#### [Collected data]
-.-.-

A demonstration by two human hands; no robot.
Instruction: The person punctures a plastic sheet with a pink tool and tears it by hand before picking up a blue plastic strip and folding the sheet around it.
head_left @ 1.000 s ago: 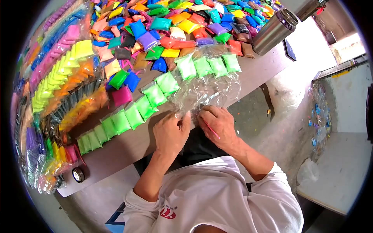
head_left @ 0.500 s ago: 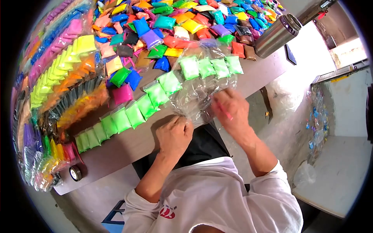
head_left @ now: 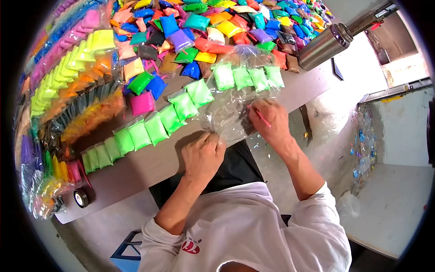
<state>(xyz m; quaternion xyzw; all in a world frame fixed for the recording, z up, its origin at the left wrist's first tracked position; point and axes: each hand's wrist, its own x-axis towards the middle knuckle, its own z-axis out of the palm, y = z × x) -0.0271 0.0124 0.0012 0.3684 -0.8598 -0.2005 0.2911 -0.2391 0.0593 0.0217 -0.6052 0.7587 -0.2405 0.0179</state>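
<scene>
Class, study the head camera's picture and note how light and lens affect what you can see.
Head view: strong distortion, black corners, table edge bowed; daylight washed out beyond the steel flask; glints on the clear plastic hide its folds; soft shadow on the table beside the left hand.

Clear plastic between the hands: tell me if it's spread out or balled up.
Spread out, though wrinkled: the clear plastic reaches from the left hand and right hand to the four green packets.

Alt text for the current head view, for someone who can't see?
A curled left hand and a right hand gripping a pink stick meet clear plastic on a table; light-green packets line up to the left, with a multicoloured packet heap beyond.
</scene>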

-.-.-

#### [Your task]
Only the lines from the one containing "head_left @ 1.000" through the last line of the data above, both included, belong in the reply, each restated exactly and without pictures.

#### [Output]
head_left @ 1.000 s ago: 
head_left @ 0.500 s ago: 
head_left @ now: 
<state>(xyz m; quaternion xyzw; all in a world frame fixed for the recording, z up, its origin at the left wrist's first tracked position; point and axes: each hand's wrist, its own x-axis towards the middle knuckle, its own z-axis out of the palm, y = z × x) -0.0271 0.0124 0.0012 0.3684 -0.8598 -0.2005 0.2911 -0.2391 0.0593 0.0217 -0.6052 0.7587 -0.2405 0.0179</state>
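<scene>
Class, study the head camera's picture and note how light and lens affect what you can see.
Head view: strong distortion, black corners, table edge bowed; daylight washed out beyond the steel flask; glints on the clear plastic hide its folds; soft shadow on the table beside the left hand.

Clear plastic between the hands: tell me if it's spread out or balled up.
Spread out, though wrinkled: the clear plastic reaches from the left hand and right hand to the four green packets.

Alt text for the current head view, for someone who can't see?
A curled left hand and a right hand gripping a pink stick meet clear plastic on a table; light-green packets line up to the left, with a multicoloured packet heap beyond.
</scene>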

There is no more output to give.